TASK TO COMPLETE — Wherever a picture appears in the listing, leave it out, and copy the rest exactly.

RECORDED DATA —
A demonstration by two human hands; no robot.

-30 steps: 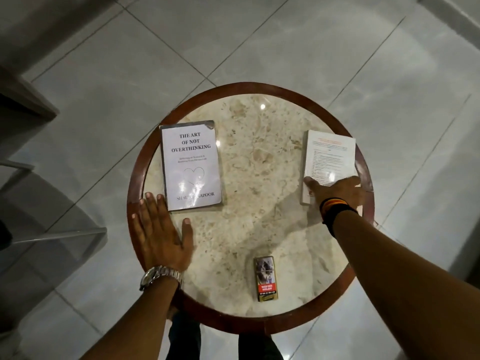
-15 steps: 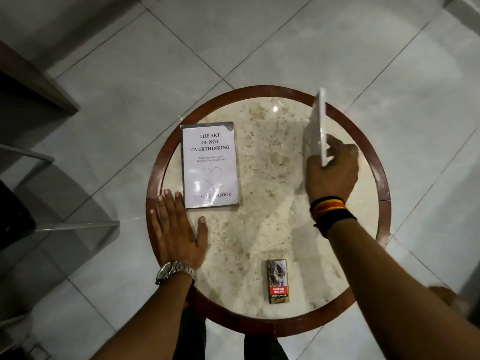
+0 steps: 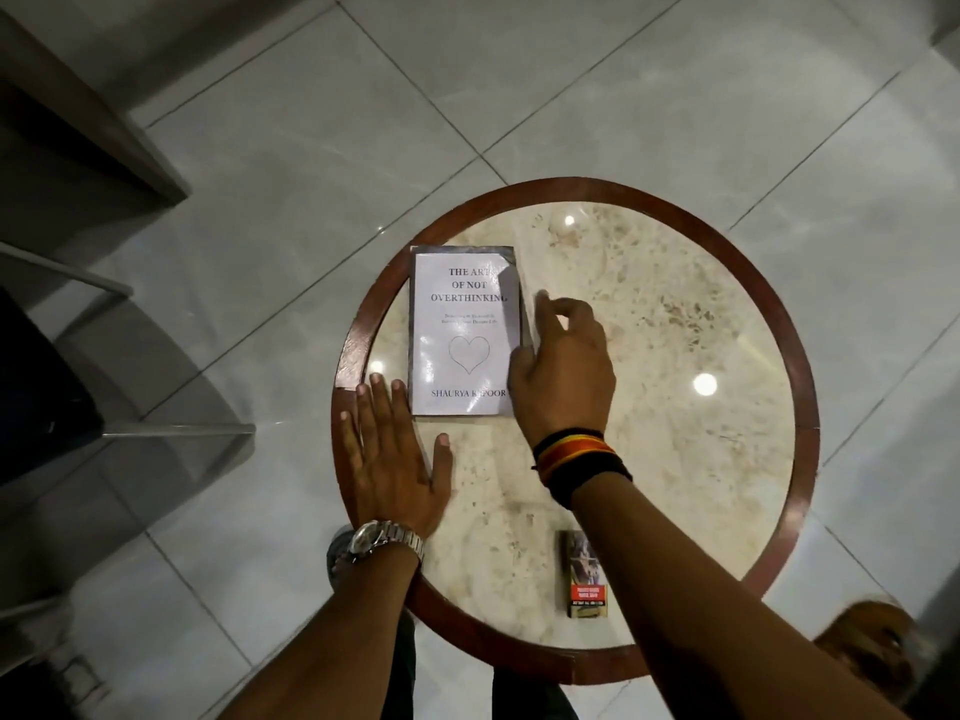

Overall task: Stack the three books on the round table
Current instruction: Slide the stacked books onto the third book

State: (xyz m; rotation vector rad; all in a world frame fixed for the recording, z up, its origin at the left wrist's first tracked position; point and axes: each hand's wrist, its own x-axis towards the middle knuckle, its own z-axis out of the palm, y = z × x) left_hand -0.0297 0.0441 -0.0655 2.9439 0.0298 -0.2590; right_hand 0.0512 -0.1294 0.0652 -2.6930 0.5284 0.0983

RESULT FOR THIS TASK —
A demonstration by two human hands; no robot.

-30 steps: 
-15 steps: 
+0 steps: 

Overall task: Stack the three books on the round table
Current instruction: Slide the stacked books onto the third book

State: (xyz m; rotation vector rad; all in a world frame fixed for the recording, z up, its origin at the left wrist's first tracked position; point and axes: each hand's wrist, its own x-axis towards the middle knuckle, its own z-axis out of the palm, y = z × x) left_hand -0.0297 0.0441 -0.0655 2.9439 0.0298 -0.2590; right_hand 0.0512 -0.1294 0.0652 -2.6930 0.5284 0.0983

This answer has no further content.